Title :
Combining Vocal Source and MFCC Features for Enhanced Speaker Recognition Performance Using GMMs
Author :
Hosseinzadeh, Danoush ; Krishnan, Sridhar
Author_Institution :
Ryerson Univ., Toronto
Abstract :
This work presents seven novel spectral features for speaker recognition. These features are the spectral centroid (SC), spectral bandwidth (SBW), spectral band energy (SBE), spectral crest factor (SCF), spectral flatness measure (SFM), Shannon entropy (SE) and Renyi entropy (RE). The proposed spectral features can quantify some of the characteristics of the vocal source or the excitation component of speech. This is useful for speaker recognition since vocal source information is known to be complementary to the vocal tract transfer function, which is usually obtained using the Mel frequency cepstral coefficients (MFCC) or linear predication cepstral coefficients (LPCC). To evaluate the performance of the spectral features, experiments were performed using a text-independent cohort Gaussian mixture model (GMM) speaker identification system. Based on 623 users from the TIMIT database, the spectral features achieved an identification accuracy of 99.33% when combined with the MFCC based features and when using undistorted speech.

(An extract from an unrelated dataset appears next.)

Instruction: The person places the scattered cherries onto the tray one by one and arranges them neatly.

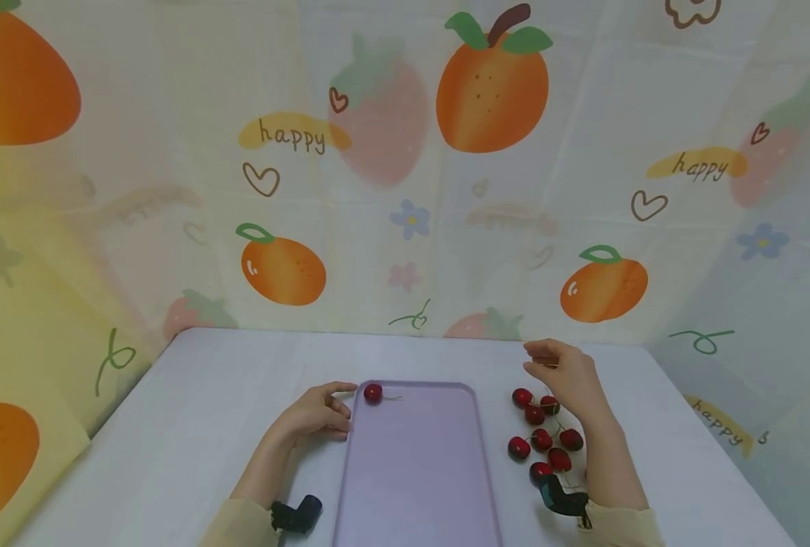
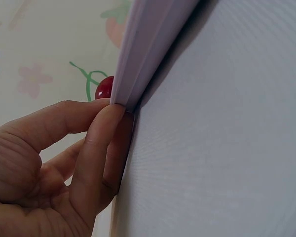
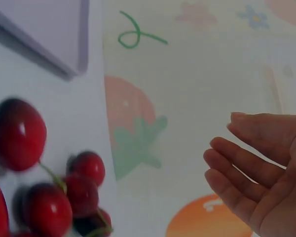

This represents a 4.03% improvement over the baseline system trained with only MFCC and DeltaMFCC features.
Keywords :
Gaussian processes; speaker recognition; Gaussian mixture model; Mel frequency cepstral coefficients; Renyi entropy; Shannon entropy; linear predication cepstral coefficients; speaker recognition performance enhancement; spectral band energy; spectral bandwidth; spectral centroid; spectral flatness measure; vocal source; Bandwidth; Cepstral analysis; Energy measurement; Entropy; Mel frequency cepstral coefficient; Performance evaluation; Spatial databases; Speaker recognition; Speech; Transfer functions;
Conference_Titel :
Multimedia Signal Processing, 2007. MMSP 2007. IEEE 9th Workshop on
Conference_Location :
Crete
Print_ISBN :
978-1-4244-1274-7
DOI :
10.1109/MMSP.2007.4412892